Set up a “continuous integration” environment for your project. If you host it on github, that is particularly easy: you just add a configuration file to the repository, github detects its presence, and runs tests or benchmarks as prescribed by the configuration file. These tests and/or benchmarks are executed for every single change to the code (e.g. git push to the repository), for any version of julia you want, for most operating systems you would probably care about, and for most common CPU architectures.

Here is an example of such test config file:

This might seem like a lot of boilerplate however:

  • it is probably less that the custom solution you have in minde
  • it is “standard” so it would be very easy for you to get help from this community and it will continue working in the future
  • it uses the “continuous integration” servers provided by github so you get to test hardware configurations you do not own

You probably would also like to employ the git blame command (also available as a pretty webpage on github for each code file), to see when something was changed in your code.

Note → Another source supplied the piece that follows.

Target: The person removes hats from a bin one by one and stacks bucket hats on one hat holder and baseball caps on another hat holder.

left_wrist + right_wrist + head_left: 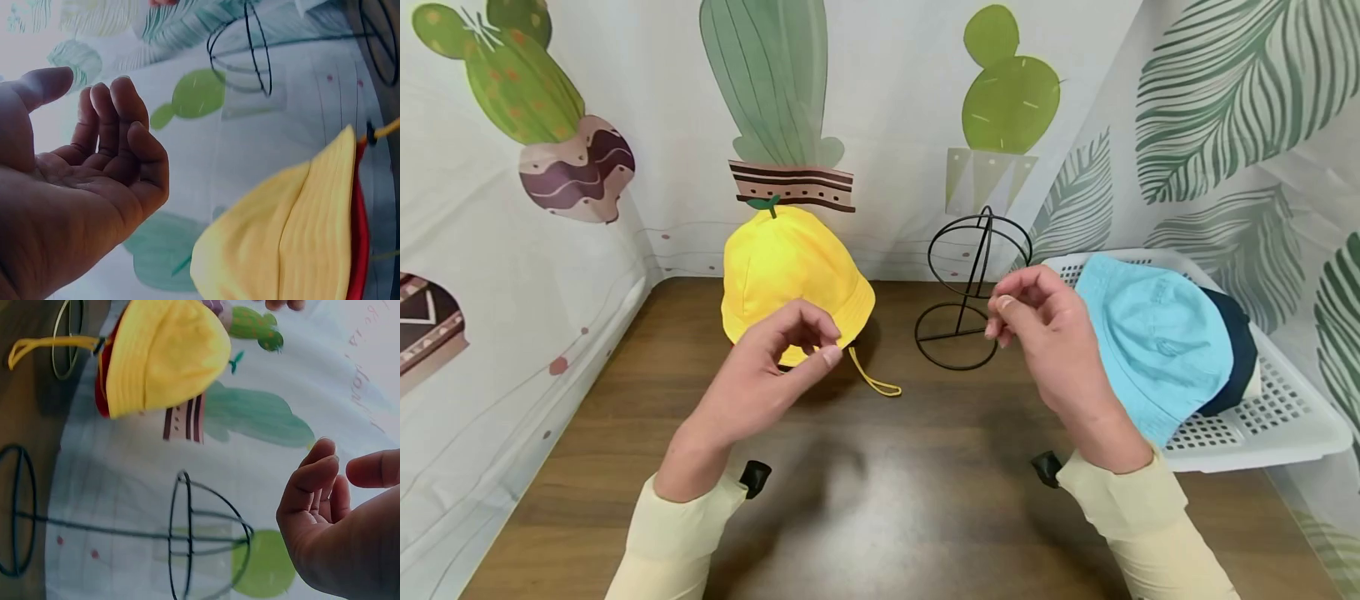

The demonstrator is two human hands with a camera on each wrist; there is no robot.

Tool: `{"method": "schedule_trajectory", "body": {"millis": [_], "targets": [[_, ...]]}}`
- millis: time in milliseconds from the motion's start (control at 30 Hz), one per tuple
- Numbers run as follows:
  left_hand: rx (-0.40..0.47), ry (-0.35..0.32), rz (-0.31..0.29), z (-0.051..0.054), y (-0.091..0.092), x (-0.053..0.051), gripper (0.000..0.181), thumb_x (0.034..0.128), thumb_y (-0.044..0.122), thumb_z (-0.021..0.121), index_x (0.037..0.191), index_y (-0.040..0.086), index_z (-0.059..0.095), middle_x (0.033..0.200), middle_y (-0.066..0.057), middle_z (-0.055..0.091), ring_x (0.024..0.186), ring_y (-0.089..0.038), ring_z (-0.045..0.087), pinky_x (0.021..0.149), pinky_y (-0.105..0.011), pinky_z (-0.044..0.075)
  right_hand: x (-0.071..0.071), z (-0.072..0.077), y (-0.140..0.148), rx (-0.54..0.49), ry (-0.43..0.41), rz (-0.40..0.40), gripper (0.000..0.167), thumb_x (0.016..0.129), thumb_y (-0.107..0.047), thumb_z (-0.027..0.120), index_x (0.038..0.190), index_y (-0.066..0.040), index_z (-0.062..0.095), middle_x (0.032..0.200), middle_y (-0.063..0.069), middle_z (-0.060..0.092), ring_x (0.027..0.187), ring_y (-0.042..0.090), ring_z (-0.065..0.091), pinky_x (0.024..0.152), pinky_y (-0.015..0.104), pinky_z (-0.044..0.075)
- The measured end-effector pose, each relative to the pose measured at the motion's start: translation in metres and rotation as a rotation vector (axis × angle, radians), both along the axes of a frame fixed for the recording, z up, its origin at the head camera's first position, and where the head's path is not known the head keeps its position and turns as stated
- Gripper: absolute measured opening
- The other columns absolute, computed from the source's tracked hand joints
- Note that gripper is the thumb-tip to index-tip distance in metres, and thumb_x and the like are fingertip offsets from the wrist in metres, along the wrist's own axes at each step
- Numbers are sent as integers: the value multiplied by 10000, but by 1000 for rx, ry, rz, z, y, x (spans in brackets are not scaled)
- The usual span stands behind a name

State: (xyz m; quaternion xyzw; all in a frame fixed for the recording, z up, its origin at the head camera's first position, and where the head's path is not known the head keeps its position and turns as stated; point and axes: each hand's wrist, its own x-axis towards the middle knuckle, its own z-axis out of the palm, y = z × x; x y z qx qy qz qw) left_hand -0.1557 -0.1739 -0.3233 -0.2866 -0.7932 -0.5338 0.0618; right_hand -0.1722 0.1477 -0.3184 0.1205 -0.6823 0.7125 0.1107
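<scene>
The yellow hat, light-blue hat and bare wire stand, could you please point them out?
Yellow hat [790, 260]: head view, on crown.
Light-blue hat [1172, 325]: head view, on crown.
Bare wire stand [125, 531]: right wrist view, on stem.

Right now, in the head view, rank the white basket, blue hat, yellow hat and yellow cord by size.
1. White basket
2. Blue hat and yellow hat: close in size, and nearness to the camera makes their order unsure
3. Yellow cord

Left hand [760, 375] hovers by yellow hat [790, 267]; right hand [1056, 346] by stand [967, 293].
</scene>
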Motion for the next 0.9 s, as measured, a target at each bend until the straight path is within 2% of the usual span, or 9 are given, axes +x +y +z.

If you want to go more fanciful, you can even keep records of the benchmark results. For instance, I keep this separate repository, purely of benchmark records, that show how the library has evolved (on different julia versions): QuantumClifford benchmarks. These are generated by a fairly simple plotting script that reads the benchmark logs and uses Makie and DataFrames to make the plots. However, this is just a custom solution, not something widespread as the tools covered above.


@Krastanov: Wow! That is indeed a really professional approach… I’ll keep that in mind and implement it once my IDL codes to process NASA remote sensing data have been successfully converted to Julia on my laptop: there is a steep learning curve ahead…

Thanks a lot for alerting me about those public resources.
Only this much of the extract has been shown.